Task requirements:
Transcribe the listing below exactly, leaving nothing out.

Entries supplied:

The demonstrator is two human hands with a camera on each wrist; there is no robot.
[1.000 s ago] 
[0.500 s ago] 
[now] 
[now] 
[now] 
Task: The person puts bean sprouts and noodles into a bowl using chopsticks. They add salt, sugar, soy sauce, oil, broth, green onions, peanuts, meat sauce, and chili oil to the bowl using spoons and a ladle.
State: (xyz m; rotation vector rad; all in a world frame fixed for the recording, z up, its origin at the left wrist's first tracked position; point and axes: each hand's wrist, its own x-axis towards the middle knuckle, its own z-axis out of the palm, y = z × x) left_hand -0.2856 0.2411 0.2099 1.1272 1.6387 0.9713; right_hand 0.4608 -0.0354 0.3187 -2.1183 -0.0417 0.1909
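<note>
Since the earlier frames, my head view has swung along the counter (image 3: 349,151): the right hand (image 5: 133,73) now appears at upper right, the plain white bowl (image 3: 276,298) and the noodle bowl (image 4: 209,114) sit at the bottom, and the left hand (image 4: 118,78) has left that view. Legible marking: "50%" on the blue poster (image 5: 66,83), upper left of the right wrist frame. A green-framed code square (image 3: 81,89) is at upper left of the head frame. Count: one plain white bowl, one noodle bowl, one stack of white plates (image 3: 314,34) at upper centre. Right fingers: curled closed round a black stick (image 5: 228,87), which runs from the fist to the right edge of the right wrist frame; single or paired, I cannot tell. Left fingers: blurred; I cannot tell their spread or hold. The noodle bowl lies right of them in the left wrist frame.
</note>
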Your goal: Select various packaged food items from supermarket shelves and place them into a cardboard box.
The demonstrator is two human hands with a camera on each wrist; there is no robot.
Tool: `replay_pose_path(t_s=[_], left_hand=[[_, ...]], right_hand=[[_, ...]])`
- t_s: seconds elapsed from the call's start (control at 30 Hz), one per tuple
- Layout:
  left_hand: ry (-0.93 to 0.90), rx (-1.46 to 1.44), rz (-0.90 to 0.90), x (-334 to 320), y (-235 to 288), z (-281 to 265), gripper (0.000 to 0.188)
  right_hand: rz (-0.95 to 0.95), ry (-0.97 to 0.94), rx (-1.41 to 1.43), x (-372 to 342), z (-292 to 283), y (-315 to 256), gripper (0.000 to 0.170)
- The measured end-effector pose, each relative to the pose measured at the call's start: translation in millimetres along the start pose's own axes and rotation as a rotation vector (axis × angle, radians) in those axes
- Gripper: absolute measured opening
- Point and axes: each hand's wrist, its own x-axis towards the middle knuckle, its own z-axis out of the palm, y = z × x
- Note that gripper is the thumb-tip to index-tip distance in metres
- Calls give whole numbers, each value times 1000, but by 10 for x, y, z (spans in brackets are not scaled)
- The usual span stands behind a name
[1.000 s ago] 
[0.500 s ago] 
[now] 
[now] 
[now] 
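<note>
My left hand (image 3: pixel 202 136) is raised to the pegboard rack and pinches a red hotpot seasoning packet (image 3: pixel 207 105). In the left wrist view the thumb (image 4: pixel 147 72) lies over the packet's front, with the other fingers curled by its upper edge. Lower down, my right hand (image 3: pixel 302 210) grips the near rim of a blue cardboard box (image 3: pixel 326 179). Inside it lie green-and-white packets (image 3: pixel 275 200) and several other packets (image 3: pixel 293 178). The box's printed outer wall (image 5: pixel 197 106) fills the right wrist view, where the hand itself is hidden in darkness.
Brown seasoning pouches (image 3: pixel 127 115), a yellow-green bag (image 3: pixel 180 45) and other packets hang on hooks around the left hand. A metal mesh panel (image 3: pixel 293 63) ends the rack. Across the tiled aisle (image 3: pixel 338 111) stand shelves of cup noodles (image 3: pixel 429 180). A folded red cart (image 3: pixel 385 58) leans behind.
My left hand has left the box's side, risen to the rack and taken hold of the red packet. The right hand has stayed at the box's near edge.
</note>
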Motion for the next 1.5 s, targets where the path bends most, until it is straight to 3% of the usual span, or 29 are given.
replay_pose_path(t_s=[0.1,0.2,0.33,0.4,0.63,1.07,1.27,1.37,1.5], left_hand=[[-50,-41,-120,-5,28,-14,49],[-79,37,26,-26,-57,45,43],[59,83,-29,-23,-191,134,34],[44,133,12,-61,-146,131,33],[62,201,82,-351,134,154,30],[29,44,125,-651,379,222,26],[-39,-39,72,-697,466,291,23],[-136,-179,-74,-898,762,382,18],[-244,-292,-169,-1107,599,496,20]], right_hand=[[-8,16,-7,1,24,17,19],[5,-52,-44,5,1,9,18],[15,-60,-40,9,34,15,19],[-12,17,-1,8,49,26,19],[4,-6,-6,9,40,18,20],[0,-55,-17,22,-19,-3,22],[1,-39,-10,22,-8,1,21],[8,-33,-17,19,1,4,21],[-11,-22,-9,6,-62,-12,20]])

Exercise solution:
The demonstrator is two human hands with a camera on each wrist; there is no robot.
[1.000 s ago] 
[0.500 s ago] 
[now] 
[now] 
[now] 
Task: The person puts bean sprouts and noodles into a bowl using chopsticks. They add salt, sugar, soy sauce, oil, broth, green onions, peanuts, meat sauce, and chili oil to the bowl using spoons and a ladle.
State: (xyz m; rotation vector rad; all in a world frame fixed for the recording, z up, its origin at the left wrist's first tracked position; point and axes: each hand's wrist, its own x-axis towards the middle knuckle, its own z-axis out of the palm, y = z × x) left_hand -0.2856 0.2411 0.2099 1.1272 1.6387 0.9713; right_hand 0.4608 -0.0354 0.3187 -2.1183 -0.0417 0.1909
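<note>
Since the earlier frames, my head view has swung along the counter (image 3: 349,151): the right hand (image 5: 133,73) now appears at upper right, the plain white bowl (image 3: 276,298) and the noodle bowl (image 4: 209,114) sit at the bottom, and the left hand (image 4: 118,78) has left that view. Legible marking: "50%" on the blue poster (image 5: 66,83), upper left of the right wrist frame. A green-framed code square (image 3: 81,89) is at upper left of the head frame. Count: one plain white bowl, one noodle bowl, one stack of white plates (image 3: 314,34) at upper centre. Right fingers: curled closed round a black stick (image 5: 228,87), which runs from the fist to the right edge of the right wrist frame; single or paired, I cannot tell. Left fingers: blurred; I cannot tell their spread or hold. The noodle bowl lies right of them in the left wrist frame.
</note>
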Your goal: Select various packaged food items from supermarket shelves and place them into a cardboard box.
The demonstrator is two human hands with a camera on each wrist; there is no robot.
Tool: `replay_pose_path(t_s=[_], left_hand=[[_, ...]], right_hand=[[_, ...]])`
- t_s: seconds elapsed from the call's start (control at 30 Hz), one per tuple
- Layout:
  left_hand: ry (-0.93 to 0.90), rx (-1.46 to 1.44), rz (-0.90 to 0.90), x (-334 to 320), y (-235 to 288), z (-281 to 265), gripper (0.000 to 0.188)
  right_hand: rz (-0.95 to 0.95), ry (-0.97 to 0.94), rx (-1.41 to 1.43), x (-372 to 342), z (-292 to 283), y (-315 to 256), gripper (0.000 to 0.170)
- The measured end-effector pose, each relative to the pose measured at the call's start: translation in millimetres along the start pose's own axes and rotation as a rotation vector (axis × angle, radians) in those axes
- Gripper: absolute measured opening
- Point and axes: each hand's wrist, its own x-axis towards the middle knuckle, its own z-axis out of the palm, y = z × x
- Note that gripper is the thumb-tip to index-tip distance in metres
- Calls give whole numbers, each value times 1000, but by 10 for x, y, z (spans in brackets are not scaled)
- The usual span stands behind a name
[1.000 s ago] 
[0.500 s ago] 
[now] 
[now] 
[now] 
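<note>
My left hand (image 3: pixel 202 136) is raised to the pegboard rack and pinches a red hotpot seasoning packet (image 3: pixel 207 105). In the left wrist view the thumb (image 4: pixel 147 72) lies over the packet's front, with the other fingers curled by its upper edge. Lower down, my right hand (image 3: pixel 302 210) grips the near rim of a blue cardboard box (image 3: pixel 326 179). Inside it lie green-and-white packets (image 3: pixel 275 200) and several other packets (image 3: pixel 293 178). The box's printed outer wall (image 5: pixel 197 106) fills the right wrist view, where the hand itself is hidden in darkness.
Brown seasoning pouches (image 3: pixel 127 115), a yellow-green bag (image 3: pixel 180 45) and other packets hang on hooks around the left hand. A metal mesh panel (image 3: pixel 293 63) ends the rack. Across the tiled aisle (image 3: pixel 338 111) stand shelves of cup noodles (image 3: pixel 429 180). A folded red cart (image 3: pixel 385 58) leans behind.
My left hand has left the box's side, risen to the rack and taken hold of the red packet. The right hand has stayed at the box's near edge.
</note>
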Motion for the next 1.5 s, targets where the path bends most, until it is straight to 3% of the usual span, or 29 are given.
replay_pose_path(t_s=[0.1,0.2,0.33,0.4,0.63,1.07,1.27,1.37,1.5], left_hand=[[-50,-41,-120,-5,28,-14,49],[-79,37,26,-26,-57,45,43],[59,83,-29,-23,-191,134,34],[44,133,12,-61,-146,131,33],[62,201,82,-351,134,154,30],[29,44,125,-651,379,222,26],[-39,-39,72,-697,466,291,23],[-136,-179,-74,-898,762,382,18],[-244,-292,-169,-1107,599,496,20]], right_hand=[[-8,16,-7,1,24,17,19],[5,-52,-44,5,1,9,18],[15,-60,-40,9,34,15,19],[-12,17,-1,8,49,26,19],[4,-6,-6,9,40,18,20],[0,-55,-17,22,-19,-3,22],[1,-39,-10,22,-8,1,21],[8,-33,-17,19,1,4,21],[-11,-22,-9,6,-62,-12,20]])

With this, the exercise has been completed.